▶ **WHAT IS NEEDED**:
Every entry must be echoed exactly.

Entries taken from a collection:
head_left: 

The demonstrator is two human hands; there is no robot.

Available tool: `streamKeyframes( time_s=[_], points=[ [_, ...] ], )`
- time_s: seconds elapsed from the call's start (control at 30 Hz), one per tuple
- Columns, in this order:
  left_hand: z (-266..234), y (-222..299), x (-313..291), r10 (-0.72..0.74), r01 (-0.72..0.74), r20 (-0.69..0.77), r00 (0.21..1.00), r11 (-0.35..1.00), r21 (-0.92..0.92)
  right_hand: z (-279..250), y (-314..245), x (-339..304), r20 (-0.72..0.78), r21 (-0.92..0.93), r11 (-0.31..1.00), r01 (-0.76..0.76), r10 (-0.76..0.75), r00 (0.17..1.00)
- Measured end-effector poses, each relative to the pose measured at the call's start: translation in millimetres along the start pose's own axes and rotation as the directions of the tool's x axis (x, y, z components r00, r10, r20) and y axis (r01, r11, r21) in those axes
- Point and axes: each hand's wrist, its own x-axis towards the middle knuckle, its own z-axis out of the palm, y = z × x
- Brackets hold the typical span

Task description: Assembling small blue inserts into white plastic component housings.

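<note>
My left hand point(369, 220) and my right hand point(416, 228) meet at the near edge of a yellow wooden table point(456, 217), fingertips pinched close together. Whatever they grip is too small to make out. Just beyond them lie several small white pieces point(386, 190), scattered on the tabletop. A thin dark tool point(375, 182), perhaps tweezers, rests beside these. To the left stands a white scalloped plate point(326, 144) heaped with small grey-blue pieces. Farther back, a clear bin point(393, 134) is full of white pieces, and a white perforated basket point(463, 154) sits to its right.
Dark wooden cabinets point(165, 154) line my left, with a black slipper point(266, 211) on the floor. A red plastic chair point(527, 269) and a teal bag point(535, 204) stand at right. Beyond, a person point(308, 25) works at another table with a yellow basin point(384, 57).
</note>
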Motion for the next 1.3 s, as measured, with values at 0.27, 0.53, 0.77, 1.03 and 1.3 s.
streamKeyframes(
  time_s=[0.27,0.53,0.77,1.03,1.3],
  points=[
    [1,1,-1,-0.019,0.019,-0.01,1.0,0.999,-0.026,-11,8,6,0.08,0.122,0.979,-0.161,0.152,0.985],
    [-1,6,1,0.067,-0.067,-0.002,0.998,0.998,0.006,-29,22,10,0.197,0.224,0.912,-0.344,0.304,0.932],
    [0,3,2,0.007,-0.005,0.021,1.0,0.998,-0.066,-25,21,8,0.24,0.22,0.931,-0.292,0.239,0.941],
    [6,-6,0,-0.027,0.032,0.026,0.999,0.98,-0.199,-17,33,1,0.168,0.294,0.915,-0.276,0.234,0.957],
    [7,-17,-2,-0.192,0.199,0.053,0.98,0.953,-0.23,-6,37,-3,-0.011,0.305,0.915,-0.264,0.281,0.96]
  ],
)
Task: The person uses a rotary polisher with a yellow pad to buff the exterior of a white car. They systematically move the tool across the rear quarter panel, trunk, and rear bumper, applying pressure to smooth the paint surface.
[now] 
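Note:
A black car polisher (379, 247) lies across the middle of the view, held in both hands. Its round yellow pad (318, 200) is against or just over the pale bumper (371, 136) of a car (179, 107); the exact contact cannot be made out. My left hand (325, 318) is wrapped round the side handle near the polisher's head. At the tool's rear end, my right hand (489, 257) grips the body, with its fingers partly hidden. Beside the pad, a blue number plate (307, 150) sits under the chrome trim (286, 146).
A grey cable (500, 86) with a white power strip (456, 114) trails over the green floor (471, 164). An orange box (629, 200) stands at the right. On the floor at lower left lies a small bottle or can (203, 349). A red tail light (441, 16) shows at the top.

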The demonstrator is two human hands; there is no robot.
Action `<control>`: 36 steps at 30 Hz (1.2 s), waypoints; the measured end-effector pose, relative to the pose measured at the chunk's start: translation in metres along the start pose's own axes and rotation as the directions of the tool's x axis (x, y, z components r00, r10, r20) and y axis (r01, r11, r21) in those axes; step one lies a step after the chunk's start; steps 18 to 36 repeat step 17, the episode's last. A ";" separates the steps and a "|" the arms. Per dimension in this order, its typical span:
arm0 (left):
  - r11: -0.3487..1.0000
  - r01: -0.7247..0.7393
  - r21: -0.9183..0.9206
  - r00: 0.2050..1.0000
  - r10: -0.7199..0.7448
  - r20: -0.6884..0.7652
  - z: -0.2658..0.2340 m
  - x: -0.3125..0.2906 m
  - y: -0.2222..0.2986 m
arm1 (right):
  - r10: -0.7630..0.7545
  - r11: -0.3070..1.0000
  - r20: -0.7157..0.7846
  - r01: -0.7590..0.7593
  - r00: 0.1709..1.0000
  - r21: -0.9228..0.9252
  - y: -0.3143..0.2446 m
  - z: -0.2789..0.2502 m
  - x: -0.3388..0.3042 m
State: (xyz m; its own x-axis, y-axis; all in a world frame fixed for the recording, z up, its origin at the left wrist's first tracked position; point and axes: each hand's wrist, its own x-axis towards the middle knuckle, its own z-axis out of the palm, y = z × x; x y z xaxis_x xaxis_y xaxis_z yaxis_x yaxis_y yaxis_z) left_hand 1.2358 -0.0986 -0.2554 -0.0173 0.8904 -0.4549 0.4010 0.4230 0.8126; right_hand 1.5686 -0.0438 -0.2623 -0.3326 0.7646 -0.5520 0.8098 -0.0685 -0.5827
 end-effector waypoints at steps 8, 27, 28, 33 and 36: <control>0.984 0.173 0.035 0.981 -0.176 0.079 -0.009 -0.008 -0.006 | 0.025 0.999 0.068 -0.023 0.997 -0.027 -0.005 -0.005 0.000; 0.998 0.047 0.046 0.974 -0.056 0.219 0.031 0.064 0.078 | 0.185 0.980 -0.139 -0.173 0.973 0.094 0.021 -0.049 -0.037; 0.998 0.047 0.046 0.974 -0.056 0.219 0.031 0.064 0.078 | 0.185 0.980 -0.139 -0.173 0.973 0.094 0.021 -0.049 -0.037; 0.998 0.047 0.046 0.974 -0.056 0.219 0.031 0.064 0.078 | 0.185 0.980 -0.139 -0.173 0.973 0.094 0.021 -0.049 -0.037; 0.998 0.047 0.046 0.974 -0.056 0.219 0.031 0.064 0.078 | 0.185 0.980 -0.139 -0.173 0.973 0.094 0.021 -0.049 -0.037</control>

▶ **SOLUTION**:
head_left: 

The demonstrator is two human hands; there is no robot.

Available tool: `streamKeyframes( time_s=[_], points=[ [_, ...] ], )`
- time_s: seconds elapsed from the call's start (control at 30 Hz), one per tuple
- Columns, in this order:
  left_hand: z (-266..234), y (-222..299), x (-313..291), r10 (-0.72..0.74), r01 (-0.72..0.74), r20 (-0.69..0.77), r00 (0.21..1.00), r11 (-0.35..1.00), r21 (-0.92..0.92)
  right_hand: z (-279..250), y (-314..245), x (-339..304), r20 (-0.72..0.78), r21 (-0.92..0.93), r11 (-0.31..1.00), r01 (-0.76..0.76), r10 (-0.76..0.75), r00 (0.17..1.00)
- Measured end-effector poses, each relative to the pose measured at the call's start: translation in millimetres along the start pose's own axes and rotation as the directions of the tool's x axis (x, y, z components r00, r10, r20) and y axis (r01, r11, r21) in those axes
- Point and axes: each hand's wrist, its own x-axis towards the middle knuckle, its own z-axis out of the palm, y = z × x
- Brackets hold the typical span

Task description: Assembling small blue inserts into white plastic component housings.

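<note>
My left hand point(369, 220) and my right hand point(416, 228) meet at the near edge of a yellow wooden table point(456, 217), fingertips pinched close together. Whatever they grip is too small to make out. Just beyond them lie several small white pieces point(386, 190), scattered on the tabletop. A thin dark tool point(375, 182), perhaps tweezers, rests beside these. To the left stands a white scalloped plate point(326, 144) heaped with small grey-blue pieces. Farther back, a clear bin point(393, 134) is full of white pieces, and a white perforated basket point(463, 154) sits to its right.
Dark wooden cabinets point(165, 154) line my left, with a black slipper point(266, 211) on the floor. A red plastic chair point(527, 269) and a teal bag point(535, 204) stand at right. Beyond, a person point(308, 25) works at another table with a yellow basin point(384, 57).
</note>
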Motion for the next 1.3 s, as measured, with values at 0.27, 0.53, 0.77, 1.03 and 1.3 s.
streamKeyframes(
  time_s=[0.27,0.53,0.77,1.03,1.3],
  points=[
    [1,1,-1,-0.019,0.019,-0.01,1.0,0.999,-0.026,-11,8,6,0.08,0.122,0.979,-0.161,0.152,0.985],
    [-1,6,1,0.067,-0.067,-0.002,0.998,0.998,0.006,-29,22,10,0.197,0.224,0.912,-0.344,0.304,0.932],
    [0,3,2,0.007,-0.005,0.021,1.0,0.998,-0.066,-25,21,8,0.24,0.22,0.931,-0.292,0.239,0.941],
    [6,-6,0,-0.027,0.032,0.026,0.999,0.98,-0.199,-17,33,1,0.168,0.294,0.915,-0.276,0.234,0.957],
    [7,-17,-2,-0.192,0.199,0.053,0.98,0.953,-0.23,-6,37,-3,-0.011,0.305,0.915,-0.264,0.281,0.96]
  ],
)
Task: The person uses a rotary polisher with a yellow pad to buff the exterior of a white car. They systematically move the tool across the rear quarter panel, trunk, and rear bumper, applying pressure to smooth the paint surface.
[now] 
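Note:
A black car polisher (379, 247) lies across the middle of the view, held in both hands. Its round yellow pad (318, 200) is against or just over the pale bumper (371, 136) of a car (179, 107); the exact contact cannot be made out. My left hand (325, 318) is wrapped round the side handle near the polisher's head. At the tool's rear end, my right hand (489, 257) grips the body, with its fingers partly hidden. Beside the pad, a blue number plate (307, 150) sits under the chrome trim (286, 146).
A grey cable (500, 86) with a white power strip (456, 114) trails over the green floor (471, 164). An orange box (629, 200) stands at the right. On the floor at lower left lies a small bottle or can (203, 349). A red tail light (441, 16) shows at the top.
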
The demonstrator is two human hands; there is no robot.
Action `<control>`: 36 steps at 30 Hz (1.2 s), waypoints; the measured end-effector pose, relative to the pose measured at the chunk's start: translation in metres along the start pose's own axes and rotation as the directions of the tool's x axis (x, y, z components r00, r10, r20) and y axis (r01, r11, r21) in those axes; step one lies a step after the chunk's start; steps 18 to 36 repeat step 17, the episode's last. A ";" separates the steps and a "|" the arms. Per dimension in this order, its typical span:
arm0 (left):
  - r11: -0.3487..1.0000
  - r01: -0.7247..0.7393
  - r21: -0.9183..0.9206
  - r00: 0.2050..1.0000
  - r10: -0.7199..0.7448
  - r20: -0.6884..0.7652
  - z: -0.2658..0.2340 m
  - x: -0.3125..0.2906 m
  - y: -0.2222..0.2986 m
arm1 (right):
  - r10: -0.7630..0.7545
  - r11: -0.3070..1.0000
  - r20: -0.7157..0.7846
  - r01: -0.7590..0.7593
  - r00: 0.1709..1.0000
  - r21: -0.9228..0.9252
  - y: -0.3143..0.2446 m
  - z: -0.2789..0.2502 m
  - x: -0.3388..0.3042 m
State: (xyz m; its own x-axis, y-axis; all in a world frame fixed for the recording, z up, its origin at the left wrist's first tracked position; point and axes: each hand's wrist, its own x-axis towards the middle knuckle, its own z-axis out of the palm, y = z × x; x y z xaxis_x xaxis_y xaxis_z yaxis_x yaxis_y yaxis_z) left_hand 1.2358 -0.0986 -0.2554 -0.0173 0.8904 -0.4549 0.4010 0.4230 0.8126; right_hand 1.5686 -0.0438 -0.2623 -0.3326 0.7646 -0.5520 0.8098 -0.0685 -0.5827
 end-effector waypoints at steps 8, 27, 28, 33 and 36: <control>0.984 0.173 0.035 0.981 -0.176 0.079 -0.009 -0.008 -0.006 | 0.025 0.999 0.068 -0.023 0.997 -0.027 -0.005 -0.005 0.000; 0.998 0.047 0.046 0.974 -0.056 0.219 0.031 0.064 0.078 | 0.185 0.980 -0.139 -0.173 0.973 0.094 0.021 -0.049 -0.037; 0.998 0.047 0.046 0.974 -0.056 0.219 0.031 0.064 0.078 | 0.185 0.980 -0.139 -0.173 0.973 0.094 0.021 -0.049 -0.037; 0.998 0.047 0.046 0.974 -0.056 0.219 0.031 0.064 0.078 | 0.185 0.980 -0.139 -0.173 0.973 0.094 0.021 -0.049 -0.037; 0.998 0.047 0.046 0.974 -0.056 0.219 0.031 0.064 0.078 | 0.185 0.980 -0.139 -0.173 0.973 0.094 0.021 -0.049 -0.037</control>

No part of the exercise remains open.